The EM Growth Crisis
Emerging markets ceased growing more rapidly than the US about a decade ago
The main rationale for investing in emerging markets (EM) is that they’re supposed to grow more rapidly than the G10. Faster growth should translate into higher rates of return on investment, which is supposed to attract capital inflows from abroad. The problem is that EM stopped outgrowing advanced economies about a decade ago. In recent posts, I highlighted idiosyncratic trouble spots like Mexico and Latin America, but really this is a broader phenomenon that engulfs almost all of EM. In fact, the few countries that aren’t affected are places like Turkey, which used one credit expansion after another to artificially boost growth. That experiment caused lots of volatility and substantial debasement of the Lira, so there’s clearly no easy way out of this growth trap. What’s needed are structural reforms to liberalize labor and product markets as well as measures to safeguard democracy. I have little faith these kinds of things will happen. EM is trapped in the same descent into populism that’s also playing out across advanced economies.
The black line in the charts above shows quarter-over-quarter growth in the US on a seasonally adjusted, annualized basis. The blue lines are the same growth rate for all EMs excluding China and India (top left), Latin America (top right), Central and Eastern Europe, the Middle East and Africa (bottom left) and Asia excluding China and India (bottom right). I exclude China and India from the EM total and from the Asia grouping because both countries are so large they drown out the smaller ones.
These charts show that growth has slowed on a broad basis across EM, so this isn’t just about a few bad apples. In fact, the growth slowdown is playing out across all regions, so it isn’t just about Latin America either, as I flagged in yesterday’s post. At best, like in Asia, growth is on par with the US, but in Latin America and increasingly in CEEMEA it’s falling below that in the US. Capital flows to EM were unusually strong in 2025, but - with this going on below the surface - I don’t see how this can continue. The basic premise for investing in EM - high growth - is being undercut.


I’d say that the basic premise for investing in EM is higher growth of nominal dollar GDP, not high real GDP growth in domestic currency. And in that respect, I‘m not that worried. In fact, after a few years of comparably weak performance, EM debt and equity markets are starting to shine again. The MSCI Emerging Markets Index delivered a total return of 26.7% in USD for 2025, outperforming the S&P 500’s 17.9% total return. I think this trend will continue in 2026.
Sharp point about labor market liberalization being the missing piece. I've spent time tracking EM structural reforms, and there's a clear pattern where countries that moved toward flexible hiring/firing frameworks saw investment inflows shift meaningfully.
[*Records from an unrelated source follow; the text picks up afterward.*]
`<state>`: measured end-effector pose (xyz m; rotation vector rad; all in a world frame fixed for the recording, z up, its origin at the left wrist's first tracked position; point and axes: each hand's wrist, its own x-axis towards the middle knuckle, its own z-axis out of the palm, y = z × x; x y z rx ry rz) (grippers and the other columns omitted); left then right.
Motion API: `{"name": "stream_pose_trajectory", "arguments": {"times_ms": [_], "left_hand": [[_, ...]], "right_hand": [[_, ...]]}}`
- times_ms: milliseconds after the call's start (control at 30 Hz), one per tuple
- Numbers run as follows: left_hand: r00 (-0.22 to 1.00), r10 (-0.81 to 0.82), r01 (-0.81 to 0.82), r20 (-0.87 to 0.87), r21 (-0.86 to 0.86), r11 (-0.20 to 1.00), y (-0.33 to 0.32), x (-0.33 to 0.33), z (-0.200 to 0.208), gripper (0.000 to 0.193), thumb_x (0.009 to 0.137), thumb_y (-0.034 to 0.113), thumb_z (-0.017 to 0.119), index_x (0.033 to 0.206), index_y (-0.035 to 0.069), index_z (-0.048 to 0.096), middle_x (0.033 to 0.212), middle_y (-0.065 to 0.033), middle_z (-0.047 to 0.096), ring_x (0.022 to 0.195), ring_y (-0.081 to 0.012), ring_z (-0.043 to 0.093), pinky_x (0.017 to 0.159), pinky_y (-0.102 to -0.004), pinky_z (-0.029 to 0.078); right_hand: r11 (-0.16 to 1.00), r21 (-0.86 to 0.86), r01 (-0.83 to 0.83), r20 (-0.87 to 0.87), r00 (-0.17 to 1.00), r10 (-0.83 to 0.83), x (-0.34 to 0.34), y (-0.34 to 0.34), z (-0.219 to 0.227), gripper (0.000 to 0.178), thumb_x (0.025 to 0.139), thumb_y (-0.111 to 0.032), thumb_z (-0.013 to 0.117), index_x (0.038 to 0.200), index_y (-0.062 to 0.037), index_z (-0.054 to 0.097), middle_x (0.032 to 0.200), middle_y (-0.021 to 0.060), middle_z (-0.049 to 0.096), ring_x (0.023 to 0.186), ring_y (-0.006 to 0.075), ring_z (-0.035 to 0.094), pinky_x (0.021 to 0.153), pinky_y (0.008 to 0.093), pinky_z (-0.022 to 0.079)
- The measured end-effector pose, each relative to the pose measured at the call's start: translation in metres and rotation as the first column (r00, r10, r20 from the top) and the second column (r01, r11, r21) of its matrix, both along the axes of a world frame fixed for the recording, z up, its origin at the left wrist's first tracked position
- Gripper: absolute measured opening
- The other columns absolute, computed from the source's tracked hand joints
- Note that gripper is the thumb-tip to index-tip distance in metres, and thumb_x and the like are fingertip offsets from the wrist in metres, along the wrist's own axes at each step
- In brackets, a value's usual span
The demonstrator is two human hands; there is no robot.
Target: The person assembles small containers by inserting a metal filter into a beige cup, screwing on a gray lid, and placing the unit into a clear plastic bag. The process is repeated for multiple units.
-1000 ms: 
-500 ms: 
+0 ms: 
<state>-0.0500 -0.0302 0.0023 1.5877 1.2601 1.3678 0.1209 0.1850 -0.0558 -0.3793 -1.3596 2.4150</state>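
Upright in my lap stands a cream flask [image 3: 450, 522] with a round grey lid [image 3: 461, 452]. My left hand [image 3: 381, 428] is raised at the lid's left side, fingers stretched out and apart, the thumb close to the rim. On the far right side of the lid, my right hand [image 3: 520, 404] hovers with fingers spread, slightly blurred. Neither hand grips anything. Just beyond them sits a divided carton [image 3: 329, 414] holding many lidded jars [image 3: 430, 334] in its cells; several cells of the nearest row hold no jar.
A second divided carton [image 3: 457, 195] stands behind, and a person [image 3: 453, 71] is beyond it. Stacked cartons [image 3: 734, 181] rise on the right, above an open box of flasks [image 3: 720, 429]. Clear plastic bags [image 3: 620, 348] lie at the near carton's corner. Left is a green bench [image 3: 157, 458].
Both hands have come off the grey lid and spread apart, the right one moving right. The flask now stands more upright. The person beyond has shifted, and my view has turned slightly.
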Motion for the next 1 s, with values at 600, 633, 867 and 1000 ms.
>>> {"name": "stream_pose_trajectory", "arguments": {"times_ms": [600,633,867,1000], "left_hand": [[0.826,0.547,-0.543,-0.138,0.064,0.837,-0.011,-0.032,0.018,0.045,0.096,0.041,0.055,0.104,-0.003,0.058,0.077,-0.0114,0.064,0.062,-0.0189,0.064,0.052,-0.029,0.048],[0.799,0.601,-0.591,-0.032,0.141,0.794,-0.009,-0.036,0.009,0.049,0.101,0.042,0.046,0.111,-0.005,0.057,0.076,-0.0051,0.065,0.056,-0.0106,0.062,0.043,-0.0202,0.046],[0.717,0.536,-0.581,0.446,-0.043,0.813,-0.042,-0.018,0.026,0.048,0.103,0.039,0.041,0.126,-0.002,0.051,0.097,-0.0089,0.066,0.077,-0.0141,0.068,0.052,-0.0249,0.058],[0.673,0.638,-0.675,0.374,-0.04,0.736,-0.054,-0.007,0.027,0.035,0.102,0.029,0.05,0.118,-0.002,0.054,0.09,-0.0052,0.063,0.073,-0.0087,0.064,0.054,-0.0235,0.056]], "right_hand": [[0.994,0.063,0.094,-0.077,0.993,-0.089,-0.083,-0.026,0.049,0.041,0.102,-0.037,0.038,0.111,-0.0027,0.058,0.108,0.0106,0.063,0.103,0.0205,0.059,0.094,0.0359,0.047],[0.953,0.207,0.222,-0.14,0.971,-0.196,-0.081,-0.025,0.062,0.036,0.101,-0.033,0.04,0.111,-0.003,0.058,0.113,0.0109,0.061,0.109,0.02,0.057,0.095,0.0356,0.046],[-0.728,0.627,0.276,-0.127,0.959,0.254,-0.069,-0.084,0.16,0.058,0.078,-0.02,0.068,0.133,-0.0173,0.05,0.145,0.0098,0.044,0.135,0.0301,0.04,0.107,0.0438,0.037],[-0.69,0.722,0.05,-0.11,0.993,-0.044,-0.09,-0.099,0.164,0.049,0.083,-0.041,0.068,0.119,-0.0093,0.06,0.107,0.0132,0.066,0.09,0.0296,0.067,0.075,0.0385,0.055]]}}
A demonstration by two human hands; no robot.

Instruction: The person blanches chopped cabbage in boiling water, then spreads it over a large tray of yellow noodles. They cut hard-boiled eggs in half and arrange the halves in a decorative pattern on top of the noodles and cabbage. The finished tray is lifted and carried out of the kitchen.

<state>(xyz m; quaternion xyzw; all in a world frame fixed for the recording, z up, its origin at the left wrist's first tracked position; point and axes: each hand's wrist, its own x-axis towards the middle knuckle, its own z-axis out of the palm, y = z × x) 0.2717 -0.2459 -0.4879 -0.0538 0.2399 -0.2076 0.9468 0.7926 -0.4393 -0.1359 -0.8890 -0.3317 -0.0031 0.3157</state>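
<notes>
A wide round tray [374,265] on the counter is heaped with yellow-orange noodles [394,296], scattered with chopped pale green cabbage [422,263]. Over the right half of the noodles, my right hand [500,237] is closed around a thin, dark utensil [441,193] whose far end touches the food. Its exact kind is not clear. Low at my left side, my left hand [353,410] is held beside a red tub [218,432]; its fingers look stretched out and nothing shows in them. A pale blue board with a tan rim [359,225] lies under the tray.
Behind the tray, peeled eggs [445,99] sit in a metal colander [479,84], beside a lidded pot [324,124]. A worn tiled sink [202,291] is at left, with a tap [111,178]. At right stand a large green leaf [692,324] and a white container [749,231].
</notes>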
But the political economy is brutal because those reforms usualy generate short-term job losses before productivity gains show up. Most goverments can't survive that window, so they opt for populist credit expansion instead, which as Turkey shows just defers the pain while making it worse. The fact that growth stalled a decade ago across almost all EM regions tells me this isn't fixable without some external shock forcing the issue.